◆ WHAT IS EXPECTED:
Return the material unaltered, line by line.

◆ DATASET EXCERPT:
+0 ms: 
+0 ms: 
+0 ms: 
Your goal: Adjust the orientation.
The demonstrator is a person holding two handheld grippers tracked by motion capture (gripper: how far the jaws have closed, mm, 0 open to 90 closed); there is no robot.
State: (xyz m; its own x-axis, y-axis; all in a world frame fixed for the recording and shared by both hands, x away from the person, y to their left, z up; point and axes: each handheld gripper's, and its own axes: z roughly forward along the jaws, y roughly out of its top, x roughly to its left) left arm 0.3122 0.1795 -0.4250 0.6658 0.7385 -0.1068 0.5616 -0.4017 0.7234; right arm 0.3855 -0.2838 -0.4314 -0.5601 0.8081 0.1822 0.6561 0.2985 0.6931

◆ RESPONSE TO THIS TASK:
+0 ms: 
+0 ms: 
+0 ms: 
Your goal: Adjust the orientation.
The demonstrator is a person holding two handheld grippers tracked by motion capture (gripper: how far the jaws have closed, mm, 0 open to 90 closed); there is no robot.
State: (xyz m; its own x-axis, y-axis; all in a world frame fixed for the recording and shared by both hands, x away from the person, y to their left, z up; point and axes: each handheld gripper's, and its own axes: z roughly forward along the jaws, y roughly out of its top, x roughly to its left) left arm 0.3122 0.1795 -0.4250 0.6658 0.7385 -0.1068 0.5616 -0.4017 0.7234; right arm 0.3855 -0.2838 -0.4314 -0.5601 0.8081 0.1822 0.6561 0.2985 0.6931

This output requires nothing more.